**What you are asked to do:**
Transcribe the listing below only from the line with "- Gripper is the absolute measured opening" up to and including the line with "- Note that".

**Source material:**
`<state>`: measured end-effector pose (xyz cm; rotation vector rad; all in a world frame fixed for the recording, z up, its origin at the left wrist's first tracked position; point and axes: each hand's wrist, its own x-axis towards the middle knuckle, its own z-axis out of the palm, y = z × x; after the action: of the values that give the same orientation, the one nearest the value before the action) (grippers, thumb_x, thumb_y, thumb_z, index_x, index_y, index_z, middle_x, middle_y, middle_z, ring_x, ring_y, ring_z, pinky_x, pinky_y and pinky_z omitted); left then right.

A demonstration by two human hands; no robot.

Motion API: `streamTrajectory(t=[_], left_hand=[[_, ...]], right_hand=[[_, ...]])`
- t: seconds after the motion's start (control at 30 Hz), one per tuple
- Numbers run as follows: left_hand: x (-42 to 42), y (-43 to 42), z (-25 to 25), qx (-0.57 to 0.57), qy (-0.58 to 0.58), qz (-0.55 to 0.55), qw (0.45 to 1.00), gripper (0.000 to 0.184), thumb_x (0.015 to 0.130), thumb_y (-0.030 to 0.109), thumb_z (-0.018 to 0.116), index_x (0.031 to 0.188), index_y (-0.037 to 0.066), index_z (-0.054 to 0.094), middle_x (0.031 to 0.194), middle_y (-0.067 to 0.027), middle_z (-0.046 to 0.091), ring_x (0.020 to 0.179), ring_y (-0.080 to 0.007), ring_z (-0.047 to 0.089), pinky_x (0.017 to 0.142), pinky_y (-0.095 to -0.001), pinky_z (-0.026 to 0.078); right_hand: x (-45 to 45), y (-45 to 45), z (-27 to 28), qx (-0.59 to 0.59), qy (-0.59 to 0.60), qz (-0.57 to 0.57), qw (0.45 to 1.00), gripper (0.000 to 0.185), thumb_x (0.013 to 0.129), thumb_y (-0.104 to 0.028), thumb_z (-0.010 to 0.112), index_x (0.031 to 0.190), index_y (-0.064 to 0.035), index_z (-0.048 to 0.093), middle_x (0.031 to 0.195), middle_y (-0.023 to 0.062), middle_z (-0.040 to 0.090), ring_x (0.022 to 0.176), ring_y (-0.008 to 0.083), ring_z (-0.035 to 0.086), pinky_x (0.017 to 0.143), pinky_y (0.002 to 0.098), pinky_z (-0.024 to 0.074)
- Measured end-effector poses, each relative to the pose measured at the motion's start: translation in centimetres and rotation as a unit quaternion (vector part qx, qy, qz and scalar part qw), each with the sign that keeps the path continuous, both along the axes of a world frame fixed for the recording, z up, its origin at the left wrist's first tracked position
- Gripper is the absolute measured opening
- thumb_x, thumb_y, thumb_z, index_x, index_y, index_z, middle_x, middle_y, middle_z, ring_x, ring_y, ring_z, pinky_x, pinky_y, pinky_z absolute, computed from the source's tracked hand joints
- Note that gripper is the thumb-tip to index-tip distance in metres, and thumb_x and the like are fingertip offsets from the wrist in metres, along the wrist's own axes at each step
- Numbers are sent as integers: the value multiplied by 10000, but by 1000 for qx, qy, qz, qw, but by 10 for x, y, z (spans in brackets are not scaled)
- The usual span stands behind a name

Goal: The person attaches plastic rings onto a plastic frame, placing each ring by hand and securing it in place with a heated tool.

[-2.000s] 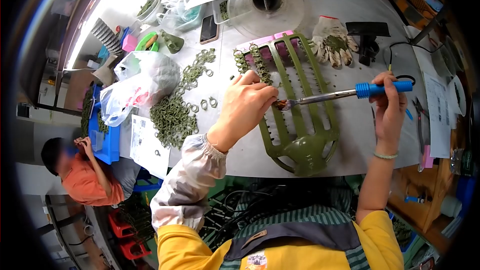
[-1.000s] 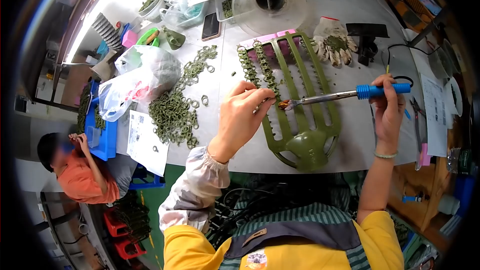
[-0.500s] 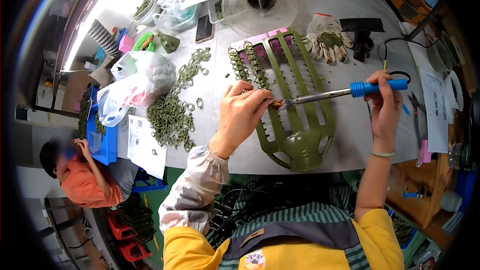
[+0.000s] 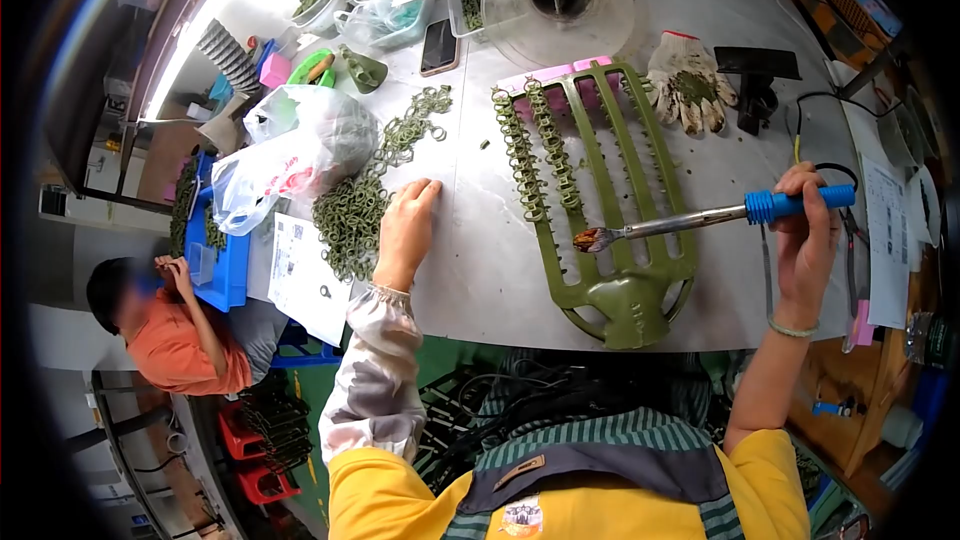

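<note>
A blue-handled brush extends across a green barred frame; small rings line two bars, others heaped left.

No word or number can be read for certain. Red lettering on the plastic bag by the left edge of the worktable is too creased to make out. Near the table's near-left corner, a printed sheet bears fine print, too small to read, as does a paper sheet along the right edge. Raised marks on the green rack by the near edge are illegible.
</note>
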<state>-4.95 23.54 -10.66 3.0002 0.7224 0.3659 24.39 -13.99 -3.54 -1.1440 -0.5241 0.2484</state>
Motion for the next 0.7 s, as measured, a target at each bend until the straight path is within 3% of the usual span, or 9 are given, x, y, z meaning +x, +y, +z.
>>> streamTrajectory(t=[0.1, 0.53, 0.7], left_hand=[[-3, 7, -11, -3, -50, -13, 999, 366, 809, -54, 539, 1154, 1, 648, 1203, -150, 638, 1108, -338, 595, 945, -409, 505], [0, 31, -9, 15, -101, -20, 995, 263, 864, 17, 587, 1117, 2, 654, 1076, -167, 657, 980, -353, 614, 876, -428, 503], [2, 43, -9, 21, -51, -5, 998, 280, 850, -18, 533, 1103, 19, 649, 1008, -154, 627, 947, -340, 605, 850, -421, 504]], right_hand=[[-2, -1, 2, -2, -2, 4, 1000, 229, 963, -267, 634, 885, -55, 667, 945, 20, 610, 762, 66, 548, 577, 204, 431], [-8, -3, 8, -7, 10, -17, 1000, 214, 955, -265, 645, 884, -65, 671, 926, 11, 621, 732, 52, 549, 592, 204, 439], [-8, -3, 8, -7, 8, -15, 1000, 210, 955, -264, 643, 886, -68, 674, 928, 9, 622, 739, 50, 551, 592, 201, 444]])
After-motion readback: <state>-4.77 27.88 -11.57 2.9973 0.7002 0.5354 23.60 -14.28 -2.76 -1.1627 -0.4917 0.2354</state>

**Response:**
- Gripper is the absolute measured opening
- thumb_x, thumb_y, thumb_z, index_x, index_y, index_z, middle_x, middle_y, middle_z, ring_x, ring_y, ring_z, pinky_x, pinky_y, pinky_z absolute, computed from the source's tracked hand joints
- Note that gripper is the thumb-tip to index-tip distance in metres, and thumb_x and the like are fingertip offsets from the wrist in metres, along the wrist's own axes at each step

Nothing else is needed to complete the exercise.